## EXERCISE OBJECTIVE
For the entries below, say how many lines include the word "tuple" and add nothing else.
________
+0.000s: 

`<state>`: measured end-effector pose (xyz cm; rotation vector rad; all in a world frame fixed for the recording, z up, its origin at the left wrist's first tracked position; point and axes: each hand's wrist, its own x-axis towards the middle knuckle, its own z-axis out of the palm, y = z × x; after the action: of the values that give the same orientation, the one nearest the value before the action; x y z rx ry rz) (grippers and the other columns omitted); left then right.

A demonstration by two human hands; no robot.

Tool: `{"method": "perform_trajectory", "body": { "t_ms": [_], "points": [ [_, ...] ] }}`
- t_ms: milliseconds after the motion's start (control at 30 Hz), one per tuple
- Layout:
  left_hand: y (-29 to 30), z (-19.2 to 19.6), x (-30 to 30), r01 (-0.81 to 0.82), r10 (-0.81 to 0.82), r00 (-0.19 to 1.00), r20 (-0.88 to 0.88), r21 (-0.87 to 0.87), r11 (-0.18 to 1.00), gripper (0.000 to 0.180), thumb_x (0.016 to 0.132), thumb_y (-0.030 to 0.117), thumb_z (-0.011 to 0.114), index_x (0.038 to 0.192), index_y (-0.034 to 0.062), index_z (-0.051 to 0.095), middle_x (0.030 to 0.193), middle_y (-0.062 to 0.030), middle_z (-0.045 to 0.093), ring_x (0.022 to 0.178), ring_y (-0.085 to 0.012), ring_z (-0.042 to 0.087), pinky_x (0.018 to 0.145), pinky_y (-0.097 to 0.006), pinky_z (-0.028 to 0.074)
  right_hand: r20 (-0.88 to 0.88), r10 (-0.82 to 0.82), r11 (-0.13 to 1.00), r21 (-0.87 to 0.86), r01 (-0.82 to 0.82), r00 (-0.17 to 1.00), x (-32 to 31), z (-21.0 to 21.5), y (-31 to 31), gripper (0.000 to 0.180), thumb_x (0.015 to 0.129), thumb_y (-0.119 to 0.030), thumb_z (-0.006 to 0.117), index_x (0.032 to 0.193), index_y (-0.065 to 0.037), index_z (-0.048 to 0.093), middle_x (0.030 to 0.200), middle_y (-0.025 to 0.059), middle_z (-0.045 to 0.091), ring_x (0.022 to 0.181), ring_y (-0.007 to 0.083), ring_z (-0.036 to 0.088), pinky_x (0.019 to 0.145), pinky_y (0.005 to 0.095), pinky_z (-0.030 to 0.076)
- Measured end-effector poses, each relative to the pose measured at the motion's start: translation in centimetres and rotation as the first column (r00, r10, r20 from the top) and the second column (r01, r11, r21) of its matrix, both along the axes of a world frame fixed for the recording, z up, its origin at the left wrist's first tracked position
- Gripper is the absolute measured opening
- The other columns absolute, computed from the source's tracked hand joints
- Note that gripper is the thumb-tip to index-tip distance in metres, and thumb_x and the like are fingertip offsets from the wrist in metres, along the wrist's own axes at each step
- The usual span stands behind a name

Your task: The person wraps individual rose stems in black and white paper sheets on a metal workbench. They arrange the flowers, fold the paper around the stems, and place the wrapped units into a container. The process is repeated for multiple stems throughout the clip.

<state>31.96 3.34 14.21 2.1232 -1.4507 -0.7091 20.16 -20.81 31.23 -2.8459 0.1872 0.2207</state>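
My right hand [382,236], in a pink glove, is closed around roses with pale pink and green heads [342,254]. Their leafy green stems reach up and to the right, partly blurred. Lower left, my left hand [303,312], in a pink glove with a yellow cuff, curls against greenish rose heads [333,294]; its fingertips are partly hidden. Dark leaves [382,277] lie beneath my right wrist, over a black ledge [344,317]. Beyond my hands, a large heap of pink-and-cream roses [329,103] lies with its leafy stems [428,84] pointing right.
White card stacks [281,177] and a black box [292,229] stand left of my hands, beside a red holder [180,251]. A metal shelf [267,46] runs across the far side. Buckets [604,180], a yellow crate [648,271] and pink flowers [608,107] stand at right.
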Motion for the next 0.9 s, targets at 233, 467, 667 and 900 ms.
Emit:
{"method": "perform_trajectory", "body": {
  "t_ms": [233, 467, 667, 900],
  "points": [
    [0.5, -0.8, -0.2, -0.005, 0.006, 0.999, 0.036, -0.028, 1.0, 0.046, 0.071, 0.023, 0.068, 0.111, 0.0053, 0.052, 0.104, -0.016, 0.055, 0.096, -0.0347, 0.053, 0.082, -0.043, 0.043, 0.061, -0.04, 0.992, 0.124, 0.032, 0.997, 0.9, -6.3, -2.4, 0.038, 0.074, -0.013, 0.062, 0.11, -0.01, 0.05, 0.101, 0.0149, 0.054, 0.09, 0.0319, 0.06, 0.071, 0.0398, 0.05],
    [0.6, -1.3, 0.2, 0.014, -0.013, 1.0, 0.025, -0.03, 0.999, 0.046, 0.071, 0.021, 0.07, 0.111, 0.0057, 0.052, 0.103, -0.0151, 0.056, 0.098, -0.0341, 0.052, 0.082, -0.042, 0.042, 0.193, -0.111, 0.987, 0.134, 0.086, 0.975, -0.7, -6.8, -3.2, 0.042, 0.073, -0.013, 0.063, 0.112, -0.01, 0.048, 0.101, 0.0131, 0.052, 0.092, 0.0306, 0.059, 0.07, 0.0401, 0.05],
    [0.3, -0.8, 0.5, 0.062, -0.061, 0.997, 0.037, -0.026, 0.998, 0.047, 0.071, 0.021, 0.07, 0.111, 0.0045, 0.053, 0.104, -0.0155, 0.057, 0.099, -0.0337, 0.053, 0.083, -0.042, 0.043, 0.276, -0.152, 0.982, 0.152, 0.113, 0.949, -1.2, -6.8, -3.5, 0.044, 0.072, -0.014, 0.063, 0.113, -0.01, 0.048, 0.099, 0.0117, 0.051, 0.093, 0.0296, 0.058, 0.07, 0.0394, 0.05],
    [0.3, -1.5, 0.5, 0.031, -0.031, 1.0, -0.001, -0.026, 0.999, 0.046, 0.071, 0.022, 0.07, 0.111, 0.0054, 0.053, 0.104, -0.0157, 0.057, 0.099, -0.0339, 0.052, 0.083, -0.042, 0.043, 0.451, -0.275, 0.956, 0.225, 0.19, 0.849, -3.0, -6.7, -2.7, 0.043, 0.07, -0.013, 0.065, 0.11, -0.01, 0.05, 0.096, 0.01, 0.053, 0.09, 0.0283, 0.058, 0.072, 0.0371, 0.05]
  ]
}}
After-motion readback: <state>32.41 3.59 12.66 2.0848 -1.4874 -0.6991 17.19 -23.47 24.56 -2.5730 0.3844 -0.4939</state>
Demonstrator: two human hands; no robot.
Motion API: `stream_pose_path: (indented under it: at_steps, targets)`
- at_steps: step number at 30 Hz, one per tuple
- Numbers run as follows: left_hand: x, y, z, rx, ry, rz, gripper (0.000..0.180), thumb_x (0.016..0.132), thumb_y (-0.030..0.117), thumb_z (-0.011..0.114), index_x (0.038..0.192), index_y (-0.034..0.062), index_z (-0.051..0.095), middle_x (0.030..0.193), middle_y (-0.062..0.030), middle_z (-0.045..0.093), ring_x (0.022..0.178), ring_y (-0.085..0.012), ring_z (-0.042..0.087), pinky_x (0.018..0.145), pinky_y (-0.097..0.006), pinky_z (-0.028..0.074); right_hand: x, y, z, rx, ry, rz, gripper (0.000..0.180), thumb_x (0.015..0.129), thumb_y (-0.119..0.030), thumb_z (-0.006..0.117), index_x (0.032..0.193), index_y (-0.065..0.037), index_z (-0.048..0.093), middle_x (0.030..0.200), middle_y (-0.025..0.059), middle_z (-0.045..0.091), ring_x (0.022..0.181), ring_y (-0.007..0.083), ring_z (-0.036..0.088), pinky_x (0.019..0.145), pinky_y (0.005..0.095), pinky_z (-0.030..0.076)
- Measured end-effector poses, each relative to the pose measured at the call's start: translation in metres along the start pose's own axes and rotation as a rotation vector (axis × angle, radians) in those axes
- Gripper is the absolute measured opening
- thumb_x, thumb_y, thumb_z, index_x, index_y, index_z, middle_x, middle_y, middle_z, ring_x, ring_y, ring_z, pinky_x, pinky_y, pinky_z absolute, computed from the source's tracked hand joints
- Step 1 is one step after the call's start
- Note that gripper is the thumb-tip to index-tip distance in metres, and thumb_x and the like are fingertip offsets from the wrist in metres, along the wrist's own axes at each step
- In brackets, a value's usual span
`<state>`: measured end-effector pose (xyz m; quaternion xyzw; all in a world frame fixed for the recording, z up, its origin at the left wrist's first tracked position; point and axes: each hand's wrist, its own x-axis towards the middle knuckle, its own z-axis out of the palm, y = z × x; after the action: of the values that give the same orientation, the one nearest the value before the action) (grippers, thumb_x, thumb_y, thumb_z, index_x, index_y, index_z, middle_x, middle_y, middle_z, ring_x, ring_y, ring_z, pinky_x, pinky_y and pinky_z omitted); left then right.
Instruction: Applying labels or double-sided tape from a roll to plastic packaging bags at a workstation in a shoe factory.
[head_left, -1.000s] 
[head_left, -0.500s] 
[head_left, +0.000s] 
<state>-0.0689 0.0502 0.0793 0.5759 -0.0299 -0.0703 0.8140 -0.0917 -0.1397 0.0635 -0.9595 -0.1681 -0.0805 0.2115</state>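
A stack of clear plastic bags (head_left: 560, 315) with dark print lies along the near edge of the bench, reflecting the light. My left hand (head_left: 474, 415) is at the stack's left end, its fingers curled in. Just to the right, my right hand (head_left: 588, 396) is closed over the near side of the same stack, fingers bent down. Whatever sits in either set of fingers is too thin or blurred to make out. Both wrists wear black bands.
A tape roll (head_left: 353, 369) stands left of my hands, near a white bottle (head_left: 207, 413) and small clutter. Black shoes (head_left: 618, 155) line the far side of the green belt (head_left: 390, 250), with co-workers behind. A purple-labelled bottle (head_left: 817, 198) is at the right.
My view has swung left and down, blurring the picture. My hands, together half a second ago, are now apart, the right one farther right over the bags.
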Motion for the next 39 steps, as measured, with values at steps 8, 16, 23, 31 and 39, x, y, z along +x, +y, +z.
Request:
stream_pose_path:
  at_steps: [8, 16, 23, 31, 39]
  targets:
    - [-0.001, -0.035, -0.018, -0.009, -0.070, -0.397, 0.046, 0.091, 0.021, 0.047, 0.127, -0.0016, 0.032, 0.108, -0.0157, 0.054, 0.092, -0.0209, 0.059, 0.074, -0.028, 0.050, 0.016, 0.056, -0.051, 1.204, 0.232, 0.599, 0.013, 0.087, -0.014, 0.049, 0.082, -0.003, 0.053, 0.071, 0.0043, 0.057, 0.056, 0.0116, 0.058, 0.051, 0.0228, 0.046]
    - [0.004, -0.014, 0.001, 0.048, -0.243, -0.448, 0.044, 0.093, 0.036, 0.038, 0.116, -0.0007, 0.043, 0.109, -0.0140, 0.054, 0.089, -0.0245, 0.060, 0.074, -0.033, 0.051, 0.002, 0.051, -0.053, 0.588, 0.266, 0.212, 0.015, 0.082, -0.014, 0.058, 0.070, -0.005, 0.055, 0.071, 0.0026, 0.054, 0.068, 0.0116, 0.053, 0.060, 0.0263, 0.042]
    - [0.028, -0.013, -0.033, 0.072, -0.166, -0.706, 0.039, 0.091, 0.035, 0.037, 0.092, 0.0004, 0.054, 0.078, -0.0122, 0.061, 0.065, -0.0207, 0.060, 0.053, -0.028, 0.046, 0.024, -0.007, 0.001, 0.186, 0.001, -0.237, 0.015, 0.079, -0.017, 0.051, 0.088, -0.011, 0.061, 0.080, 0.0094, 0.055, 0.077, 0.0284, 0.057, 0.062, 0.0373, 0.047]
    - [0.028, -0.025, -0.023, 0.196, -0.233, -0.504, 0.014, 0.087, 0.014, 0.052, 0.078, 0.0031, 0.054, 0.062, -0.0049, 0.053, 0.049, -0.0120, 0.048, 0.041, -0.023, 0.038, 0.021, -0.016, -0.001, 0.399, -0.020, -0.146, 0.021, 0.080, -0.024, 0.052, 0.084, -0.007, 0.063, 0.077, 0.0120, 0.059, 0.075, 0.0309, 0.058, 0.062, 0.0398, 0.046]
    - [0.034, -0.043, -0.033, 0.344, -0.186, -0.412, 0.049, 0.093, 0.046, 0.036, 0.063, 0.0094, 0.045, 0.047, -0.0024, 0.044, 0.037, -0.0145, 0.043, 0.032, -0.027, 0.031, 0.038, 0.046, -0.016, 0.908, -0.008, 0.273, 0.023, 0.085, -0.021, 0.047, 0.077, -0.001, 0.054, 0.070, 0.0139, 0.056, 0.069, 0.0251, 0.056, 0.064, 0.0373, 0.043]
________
## OUTPUT
2